Nowa rządowa strategia rozluźnienia dyscypliny fiskalnej w latach 2004-5 odsunie spełnienie kryteriów z Maastricht do 2007 roku, a najszybszy możliwy termin zastąpienia złotego przez euro - do 2009 roku, co jest zgodne z oczekiwaniami rynku

.

Poprzedni minister finansów Grzegorz Kołodko planował spełnienie kryteriów od 2006 roku, co umożliwiłoby wejście do EMU nawet w 2007 roku, jednak sztucznie zaniżył na przyszły rok wielkość deficytu budżetowego, a więc to kryterium, którego Polska nie spełnia i spełnić będzie je najtrudniej.

"Średniookresowa strategia finansów na lata 2003-2007 ma doprowadzić do spełnienia kryteriów z Maastricht, tak by nowy rząd mógł podjąć decyzję o terminie wstąpienia do euro w 2008 lub 2009 roku" - powiedział w środę wicepremier Jerzy Hausner, odpowiedzialny za rządową strategię gospodarczą, podczas posiedzenia komisji sejmowej.

"Obecny rząd chce doprowadzić do spełnienia kryteriów z Maastricht z końcem 2007 roku" - dodał.

Ekonomiści zwracają uwagę, że brak zacieśnienia polityki fiskalnej może przyczynić się do niespełnienia przez Polskę kryterium fiskalnego, co uniemożliwi szybkie wejście do strefy euro.

Jednak jeszcze za Kołodki ankietowani przez PAP analitycy nie oczekiwali wcześniejszego zastąpienia złotego przez euro niż w 2008 roku, a w końcu czerwca konsensus utrwalił się wokół 2009 roku.

Hausner powiedział, że Polska przez kolejne dwa lata będzie zwiększać deficyt budżetu, aby w ten sposób ożywić gospodarkę oraz sfinansować składki do Unii Europejskiej.

W środę dodał, że kwestia deficytu budżetowego na przyszły rok nie jest jeszcze zamknięta, a ostateczne dane znane będą pod koniec lipca.

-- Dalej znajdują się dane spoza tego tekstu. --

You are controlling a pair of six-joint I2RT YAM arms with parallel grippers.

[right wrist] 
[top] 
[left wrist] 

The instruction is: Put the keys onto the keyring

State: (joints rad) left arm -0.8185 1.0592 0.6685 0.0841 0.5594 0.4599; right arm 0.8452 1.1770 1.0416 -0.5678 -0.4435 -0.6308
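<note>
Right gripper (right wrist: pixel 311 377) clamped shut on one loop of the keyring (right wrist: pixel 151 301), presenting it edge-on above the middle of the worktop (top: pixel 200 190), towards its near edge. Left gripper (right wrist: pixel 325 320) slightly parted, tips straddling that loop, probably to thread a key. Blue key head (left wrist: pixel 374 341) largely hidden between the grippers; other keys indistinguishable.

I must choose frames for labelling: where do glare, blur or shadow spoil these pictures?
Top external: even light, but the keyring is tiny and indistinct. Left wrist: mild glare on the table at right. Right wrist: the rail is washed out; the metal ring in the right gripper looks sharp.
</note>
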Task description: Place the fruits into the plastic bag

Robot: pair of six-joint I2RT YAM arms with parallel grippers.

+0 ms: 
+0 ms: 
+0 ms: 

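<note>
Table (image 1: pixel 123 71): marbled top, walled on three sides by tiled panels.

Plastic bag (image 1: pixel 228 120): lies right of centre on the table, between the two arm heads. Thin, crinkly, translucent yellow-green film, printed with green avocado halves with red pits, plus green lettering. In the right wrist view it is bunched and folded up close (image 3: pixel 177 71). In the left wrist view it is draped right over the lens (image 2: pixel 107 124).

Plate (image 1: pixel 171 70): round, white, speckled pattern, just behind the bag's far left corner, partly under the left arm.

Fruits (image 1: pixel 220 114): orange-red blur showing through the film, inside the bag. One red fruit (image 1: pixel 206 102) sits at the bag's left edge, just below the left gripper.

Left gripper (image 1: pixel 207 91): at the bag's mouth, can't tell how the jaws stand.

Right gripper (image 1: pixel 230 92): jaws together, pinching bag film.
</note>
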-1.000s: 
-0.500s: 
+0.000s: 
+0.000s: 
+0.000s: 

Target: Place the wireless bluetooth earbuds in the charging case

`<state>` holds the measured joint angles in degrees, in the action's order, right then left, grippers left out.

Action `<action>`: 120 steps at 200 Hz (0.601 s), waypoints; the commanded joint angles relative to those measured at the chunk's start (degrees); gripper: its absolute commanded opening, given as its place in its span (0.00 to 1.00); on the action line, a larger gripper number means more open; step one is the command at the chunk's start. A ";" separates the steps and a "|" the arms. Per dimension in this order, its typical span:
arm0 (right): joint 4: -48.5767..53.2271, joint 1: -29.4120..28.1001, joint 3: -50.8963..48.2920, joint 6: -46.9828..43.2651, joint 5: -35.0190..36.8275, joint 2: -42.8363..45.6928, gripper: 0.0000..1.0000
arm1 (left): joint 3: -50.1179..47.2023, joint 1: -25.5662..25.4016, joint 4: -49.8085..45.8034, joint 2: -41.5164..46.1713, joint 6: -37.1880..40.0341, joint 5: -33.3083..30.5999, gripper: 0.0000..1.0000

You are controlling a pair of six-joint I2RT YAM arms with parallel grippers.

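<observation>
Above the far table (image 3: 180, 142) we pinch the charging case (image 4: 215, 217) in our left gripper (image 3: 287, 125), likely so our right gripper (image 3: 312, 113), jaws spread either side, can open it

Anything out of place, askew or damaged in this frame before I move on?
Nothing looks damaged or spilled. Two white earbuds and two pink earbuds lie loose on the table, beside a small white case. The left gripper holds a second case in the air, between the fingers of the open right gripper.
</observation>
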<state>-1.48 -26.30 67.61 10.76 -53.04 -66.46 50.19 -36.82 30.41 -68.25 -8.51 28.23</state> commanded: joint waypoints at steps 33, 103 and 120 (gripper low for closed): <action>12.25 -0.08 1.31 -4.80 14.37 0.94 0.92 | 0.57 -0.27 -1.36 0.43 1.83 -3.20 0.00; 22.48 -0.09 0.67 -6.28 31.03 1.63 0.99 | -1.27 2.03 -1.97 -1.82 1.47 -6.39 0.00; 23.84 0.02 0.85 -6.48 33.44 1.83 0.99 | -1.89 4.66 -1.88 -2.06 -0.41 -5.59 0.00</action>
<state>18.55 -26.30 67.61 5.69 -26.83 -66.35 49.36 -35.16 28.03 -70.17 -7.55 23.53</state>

Według wcześniejszych deklaracji Hausnera deficyt nie powinien przekroczyć poziomu 47,1 mld zł wobec 33,1 mld zaplanowanych przez Kołodkę i 38,7 mld zł planowanych w tym roku.

Hausner powiedział w środę, że w wyniku rozluźnienia fiskalnego dług publiczny w przyszłym roku zbliży się do granicy 55 proc. PKB, ale jej nie przekroczy, więc przy planowanym rozluźnieniu kolejne budzące obawy kryterium z Maastricht zostanie dotrzymane.

"Przy takich działaniach, jakie zamierzamy podjąć, z wyliczeń Ministerstwa Finansów wynika, że na pewno zbliżymy do granicy 55 proc. PKB, ale jej nie przekroczymy" - powiedział Hausner.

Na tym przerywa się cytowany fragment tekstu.